*Required work*: Within the listing below, how many lines contain the word "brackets"? Answer with the number only.

*Input data*:
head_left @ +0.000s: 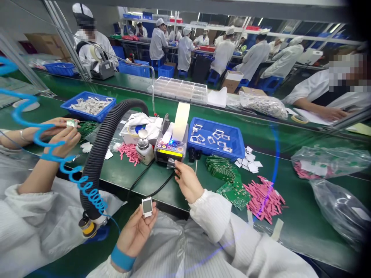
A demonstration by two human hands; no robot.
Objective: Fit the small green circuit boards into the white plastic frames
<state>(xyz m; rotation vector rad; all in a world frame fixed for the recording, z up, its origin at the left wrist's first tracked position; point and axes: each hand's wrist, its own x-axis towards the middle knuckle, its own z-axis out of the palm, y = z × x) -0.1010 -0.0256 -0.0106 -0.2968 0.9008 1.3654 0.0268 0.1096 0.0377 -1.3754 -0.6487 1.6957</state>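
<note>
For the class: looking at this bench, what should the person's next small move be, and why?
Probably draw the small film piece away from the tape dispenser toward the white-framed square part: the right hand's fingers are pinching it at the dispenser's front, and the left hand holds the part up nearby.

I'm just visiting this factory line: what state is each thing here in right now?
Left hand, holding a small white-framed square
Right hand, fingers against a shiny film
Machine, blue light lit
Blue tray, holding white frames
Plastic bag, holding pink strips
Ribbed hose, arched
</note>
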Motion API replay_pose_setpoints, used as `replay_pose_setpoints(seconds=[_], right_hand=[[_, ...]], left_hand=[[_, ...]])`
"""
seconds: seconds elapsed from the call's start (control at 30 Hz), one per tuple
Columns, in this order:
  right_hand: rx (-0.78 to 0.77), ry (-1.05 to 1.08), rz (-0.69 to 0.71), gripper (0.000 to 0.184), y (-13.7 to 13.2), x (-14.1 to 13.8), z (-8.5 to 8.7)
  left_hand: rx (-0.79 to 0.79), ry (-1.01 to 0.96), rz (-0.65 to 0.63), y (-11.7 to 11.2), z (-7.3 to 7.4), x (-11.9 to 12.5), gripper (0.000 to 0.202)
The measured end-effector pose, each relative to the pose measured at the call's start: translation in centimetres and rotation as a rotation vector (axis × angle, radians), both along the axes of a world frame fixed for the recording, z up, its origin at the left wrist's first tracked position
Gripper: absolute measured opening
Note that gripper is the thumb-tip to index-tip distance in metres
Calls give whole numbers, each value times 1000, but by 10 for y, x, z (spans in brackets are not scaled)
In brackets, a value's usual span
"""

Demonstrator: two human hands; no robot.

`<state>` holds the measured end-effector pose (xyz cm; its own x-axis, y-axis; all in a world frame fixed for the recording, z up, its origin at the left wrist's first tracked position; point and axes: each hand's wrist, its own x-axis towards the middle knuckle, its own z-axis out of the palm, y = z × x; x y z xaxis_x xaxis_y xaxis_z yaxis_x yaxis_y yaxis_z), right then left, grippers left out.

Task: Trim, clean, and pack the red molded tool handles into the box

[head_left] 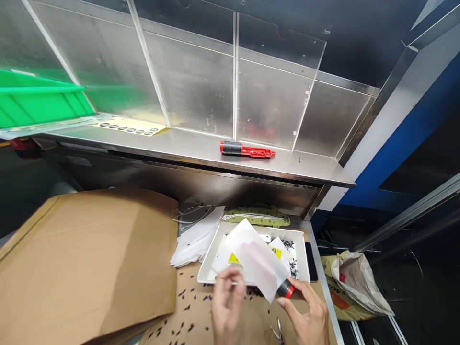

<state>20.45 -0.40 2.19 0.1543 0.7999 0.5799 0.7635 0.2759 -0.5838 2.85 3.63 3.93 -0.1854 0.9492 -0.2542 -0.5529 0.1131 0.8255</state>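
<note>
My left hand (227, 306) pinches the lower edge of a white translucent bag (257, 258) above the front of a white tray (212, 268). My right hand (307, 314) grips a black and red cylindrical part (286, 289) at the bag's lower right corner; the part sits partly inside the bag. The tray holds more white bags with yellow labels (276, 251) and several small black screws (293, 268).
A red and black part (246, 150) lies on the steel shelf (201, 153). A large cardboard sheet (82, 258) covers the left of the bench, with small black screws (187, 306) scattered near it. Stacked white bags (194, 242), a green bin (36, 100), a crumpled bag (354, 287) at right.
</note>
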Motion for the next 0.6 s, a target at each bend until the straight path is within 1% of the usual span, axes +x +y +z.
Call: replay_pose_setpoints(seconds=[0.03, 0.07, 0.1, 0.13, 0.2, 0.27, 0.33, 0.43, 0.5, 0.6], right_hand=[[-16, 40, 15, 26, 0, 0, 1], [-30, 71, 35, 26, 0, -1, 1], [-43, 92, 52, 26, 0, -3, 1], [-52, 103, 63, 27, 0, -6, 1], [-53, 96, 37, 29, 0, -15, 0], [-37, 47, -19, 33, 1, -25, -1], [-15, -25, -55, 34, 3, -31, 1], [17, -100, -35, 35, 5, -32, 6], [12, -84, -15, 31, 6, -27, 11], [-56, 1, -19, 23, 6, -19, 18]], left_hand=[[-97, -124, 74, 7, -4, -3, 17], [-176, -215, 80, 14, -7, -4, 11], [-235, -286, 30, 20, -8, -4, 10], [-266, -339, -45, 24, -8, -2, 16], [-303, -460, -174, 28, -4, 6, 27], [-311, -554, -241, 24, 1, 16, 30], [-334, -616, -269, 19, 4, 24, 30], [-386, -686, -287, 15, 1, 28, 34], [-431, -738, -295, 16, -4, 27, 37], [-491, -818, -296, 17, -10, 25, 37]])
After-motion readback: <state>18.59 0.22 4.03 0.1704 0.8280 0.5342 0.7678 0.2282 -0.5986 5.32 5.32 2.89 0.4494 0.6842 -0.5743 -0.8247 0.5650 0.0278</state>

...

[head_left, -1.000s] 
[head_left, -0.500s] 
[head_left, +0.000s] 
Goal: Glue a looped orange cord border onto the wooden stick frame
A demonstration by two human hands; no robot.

*Your solution*: 2